= Eugenio Imaz =

Spanish philosopher (1900–1951)

Spanish philosopher and translator Eugenio Ímaz.

Eugenio Ímaz Echeverría (San Sebastián, June 14, 1900 – Veracruz, January 28, 1951) was a Spanish philosopher and translator. He is the grandfather of Carlos Imaz Gispert, the Mexican politician.

== Biography ==
He graduated in law and philosophy from the Universidad Central de Madrid (1925 and 1929, respectively). Through a grant from the Board for the Expansion of Studies Imaz travelled to Germany, where he worked at different universities and completed his studies for two years. From this period, he collaborated in publications such as Revista de Occidente y Cruz y Raya.

At the end of the Spanish Civil War Ímaz was forced into exile in Mexico, where he shortly after participated in the constitution of the Junta de Cultura Española as vice-secretary under the direction of José Bergamín.
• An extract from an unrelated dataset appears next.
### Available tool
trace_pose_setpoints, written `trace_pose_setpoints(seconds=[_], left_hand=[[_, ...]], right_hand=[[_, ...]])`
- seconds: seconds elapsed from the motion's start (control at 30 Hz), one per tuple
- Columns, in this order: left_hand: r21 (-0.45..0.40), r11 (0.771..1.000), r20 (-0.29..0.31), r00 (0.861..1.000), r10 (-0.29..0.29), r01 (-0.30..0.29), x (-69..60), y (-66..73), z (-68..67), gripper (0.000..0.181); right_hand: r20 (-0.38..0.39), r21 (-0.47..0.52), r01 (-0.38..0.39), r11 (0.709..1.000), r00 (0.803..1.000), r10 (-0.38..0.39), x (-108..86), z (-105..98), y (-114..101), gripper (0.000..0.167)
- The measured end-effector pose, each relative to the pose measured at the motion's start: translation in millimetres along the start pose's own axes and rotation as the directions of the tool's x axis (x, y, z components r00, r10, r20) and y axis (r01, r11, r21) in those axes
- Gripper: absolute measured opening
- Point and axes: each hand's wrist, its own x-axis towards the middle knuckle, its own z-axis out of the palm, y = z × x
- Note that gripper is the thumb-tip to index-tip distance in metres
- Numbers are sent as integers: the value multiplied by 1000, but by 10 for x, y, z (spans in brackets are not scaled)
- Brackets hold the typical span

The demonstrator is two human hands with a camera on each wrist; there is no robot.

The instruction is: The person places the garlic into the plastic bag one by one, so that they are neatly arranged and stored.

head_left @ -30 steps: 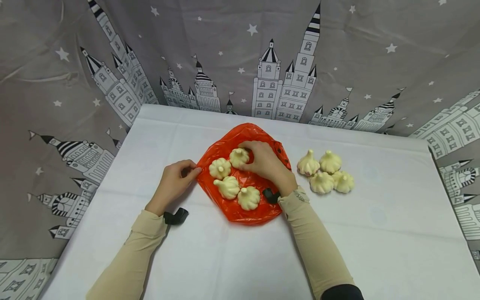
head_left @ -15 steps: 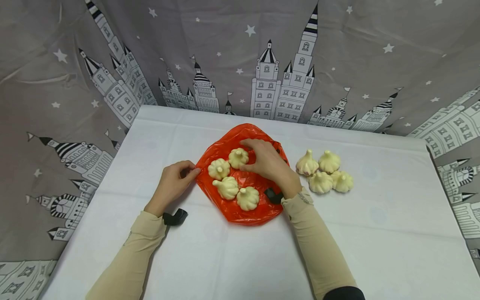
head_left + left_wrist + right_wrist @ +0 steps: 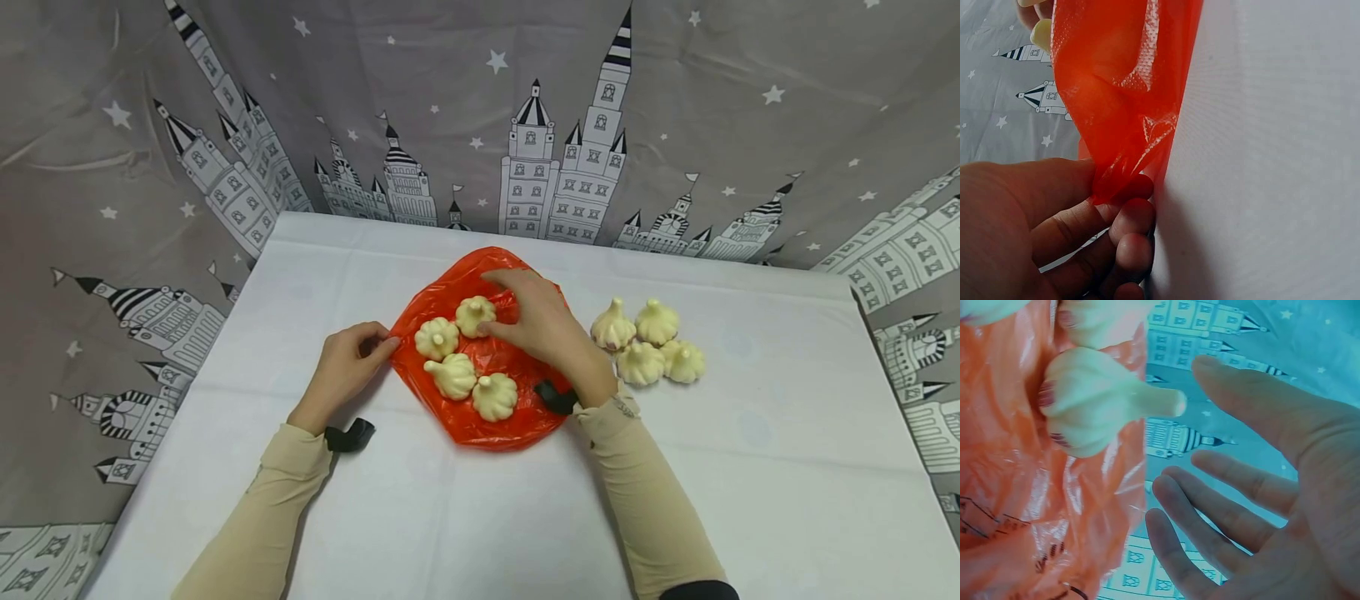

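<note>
**Left hand pinching the bag's edge; right hand loose beside the garlic**

Red plastic bag laid on the worktop, which is covered in white. Bag wrinkled and glossy; black printed marks show on it in the right wrist view.

Four garlic bulbs on the bag, in a bent row: a far bulb, a left bulb close by, a tilted bulb with its stem to the left, and a near bulb with its stem up.

Left hand: thumb and fingers grasping the bag's left edge. Left wrist view shows the film bunched to a point between them.

Right hand: grasping nothing. Thumb and fingers spread, held over the bag at the right of the far bulb. Right wrist view gives a gap between the thumb tip and the nearest bulb's stem; that bulb has purplish patches at its base.

Second group of four, a garlic cluster, on the worktop right of the bag, bulbs close together.

Both arms in beige sleeves, a black device at each wrist. Behind: grey backdrop printed with white castles and stars.
</note>
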Motion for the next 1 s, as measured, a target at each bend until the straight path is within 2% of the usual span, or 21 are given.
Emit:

Here he continued his work publishing España Peregrina and Romance, and he joined the Universidad Nacional Autónoma de México as a professor in the Faculty of Philosophy and Letters.

From 1939 to 1946 Ímaz lived in Mexico City. In the summer of 1939, in the company of his wife, the German Hilde Jahnke, and their children, Carlos and Víctor, he arrived in Mexico as a refugee. While there he continued his work with the Junta de Cultura Española. His most important early work was as secretary of the magazine España Peregrina and as a member of the Cuadernos Americanos. He published many articles in Spanish exile magazines and others from Mexico. He taught at the Hispano-Mexicana Academy for children of Spanish exiles and children of Mexican families sympathetic to the republicancause. However, perhaps Ímaz's most significant work was as a translator at the Fondo de Cultura Económica.
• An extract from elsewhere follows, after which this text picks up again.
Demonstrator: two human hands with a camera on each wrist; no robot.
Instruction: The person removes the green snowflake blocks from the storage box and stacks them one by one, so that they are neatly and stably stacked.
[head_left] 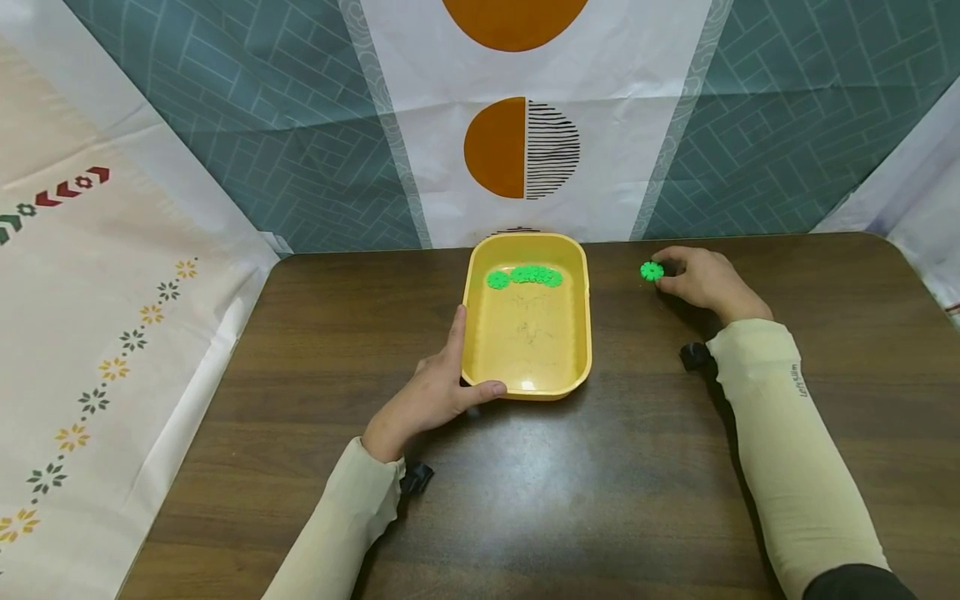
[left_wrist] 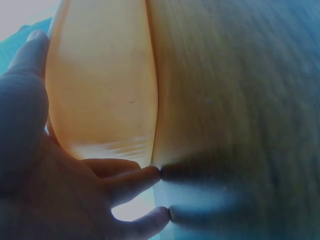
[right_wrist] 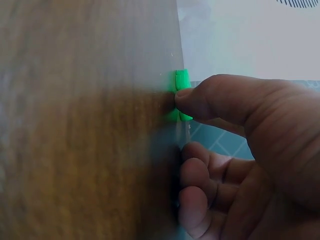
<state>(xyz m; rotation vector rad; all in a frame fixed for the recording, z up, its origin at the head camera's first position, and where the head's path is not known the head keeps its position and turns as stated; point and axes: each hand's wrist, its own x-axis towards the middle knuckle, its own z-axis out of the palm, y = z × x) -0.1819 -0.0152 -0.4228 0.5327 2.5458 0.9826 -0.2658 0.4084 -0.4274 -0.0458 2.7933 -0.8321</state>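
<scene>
A yellow plastic tray point(head_left: 525, 358) sits on the table with several green notched discs point(head_left: 534, 275) lying near its far end. My left hand point(head_left: 431, 387) rests against the tray's near left corner, the thumb along the near rim and the index finger along the left side. In the left wrist view, other fingertips of the left hand point(left_wrist: 75, 185) touch the table beside the tray wall point(left_wrist: 105, 80). To the right of the tray, my right hand point(head_left: 705, 282) pinches a single green notched disc point(head_left: 652, 271) by its edge, at the tabletop; the right wrist view shows this disc point(right_wrist: 182, 79) edge-on.
The brown wooden table point(head_left: 622, 500) ends just behind the tray. A patterned cloth point(head_left: 300, 125) hangs beyond that edge, and a white cloth with small flowers point(head_left: 150, 375) lies on the left. Each wrist wears a small black device point(head_left: 696, 357).
</scene>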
Between 1946 and 1948 he lived in Caracas, dedicated to the project of creating and reinforcing the faculties of Journalism and Philosophy. In Venezuela, Ímaz undertook cultural work as intense as he did in Spain and Mexico. Here he realized his true vocation was university teaching. However he then had to return to Mexico, where he rejoined the team of translators at the Fondo de Cultura Económica. Part of his legacy, which includes more than 50 translations, is his version of the Complete Works of  Wilhelm Dilthey.

He continued his work as a translator of German. Besides his translation of Dilthey, his works included those of Immanuel Kant, Jacob Burckhardt, Johan Huizinga and Ernst Cassirer.
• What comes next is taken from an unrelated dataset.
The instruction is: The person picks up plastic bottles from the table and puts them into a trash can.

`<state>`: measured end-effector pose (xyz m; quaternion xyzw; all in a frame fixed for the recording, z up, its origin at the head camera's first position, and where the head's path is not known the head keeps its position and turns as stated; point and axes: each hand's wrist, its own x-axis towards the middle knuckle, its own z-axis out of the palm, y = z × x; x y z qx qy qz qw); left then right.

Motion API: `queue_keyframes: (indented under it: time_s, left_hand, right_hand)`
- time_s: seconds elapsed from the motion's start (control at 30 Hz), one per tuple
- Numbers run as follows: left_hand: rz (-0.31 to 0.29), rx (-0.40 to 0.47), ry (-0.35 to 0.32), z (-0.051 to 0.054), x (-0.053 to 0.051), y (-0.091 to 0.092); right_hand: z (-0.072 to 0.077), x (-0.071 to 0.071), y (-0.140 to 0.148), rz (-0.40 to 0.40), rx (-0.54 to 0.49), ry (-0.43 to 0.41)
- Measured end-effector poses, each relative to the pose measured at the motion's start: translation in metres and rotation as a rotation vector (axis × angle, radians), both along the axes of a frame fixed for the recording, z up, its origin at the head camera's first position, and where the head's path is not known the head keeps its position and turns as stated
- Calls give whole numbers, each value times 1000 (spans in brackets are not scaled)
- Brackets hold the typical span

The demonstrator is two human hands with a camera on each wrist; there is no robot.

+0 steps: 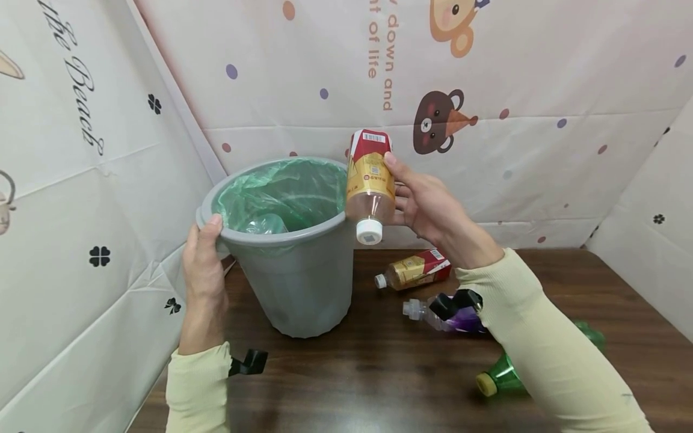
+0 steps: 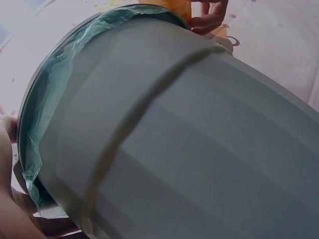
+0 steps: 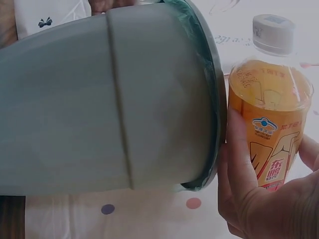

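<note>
A grey trash bin (image 1: 303, 276) stands on the table, lined with a green plastic bag (image 1: 287, 186); a clear bottle (image 1: 265, 224) lies inside it. My left hand (image 1: 204, 261) grips the bin's left rim, thumb over the edge. In the left wrist view that hand (image 2: 12, 184) shows only partly, at the left edge. Beside the right rim, my right hand (image 1: 430, 204) holds a plastic bottle (image 1: 372, 174) with a gold and red label, its white cap tilted down. The right wrist view shows fingers and thumb around this bottle (image 3: 271, 119), close against the rim.
On the wooden table (image 1: 346, 385), right of the bin, lie another gold and red bottle (image 1: 417, 269), a purple-labelled bottle (image 1: 460, 319) and a green bottle (image 1: 503, 374), the last two partly behind the right sleeve. Printed cloth walls (image 1: 303, 66) surround the table's back and sides.
</note>
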<state>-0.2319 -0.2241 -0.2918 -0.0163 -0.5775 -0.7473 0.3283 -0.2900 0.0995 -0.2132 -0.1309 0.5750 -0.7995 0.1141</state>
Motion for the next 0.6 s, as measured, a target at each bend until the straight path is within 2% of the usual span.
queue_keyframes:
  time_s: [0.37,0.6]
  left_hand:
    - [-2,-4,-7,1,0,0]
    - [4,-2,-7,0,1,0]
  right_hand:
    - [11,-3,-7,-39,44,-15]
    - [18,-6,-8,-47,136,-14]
When he was planning a trip to the Universidad de Puerto Rico to become a member of the staff of philosophy professors, he died in the Mexican city of Veracruz.

== Work ==
The work of Ímaz is classified into two large blocks, one of translations of great thinkers, especially Dilthey; and the other of articles and works about thought and politics. The works of the second block have been collected and published by professor José Ángel Ascunce in three volumes: La fe por la palabra (The Faith of the Word): Eugenio Imaz I (1989), Topia y Utopia: Eugenio Imaz II (1988), and Luz en la caverna (Light in the Cavern): Eugenio Imaz III (1988), all published by the Universidad de Deusto, in Mundaiz, San Sebastián.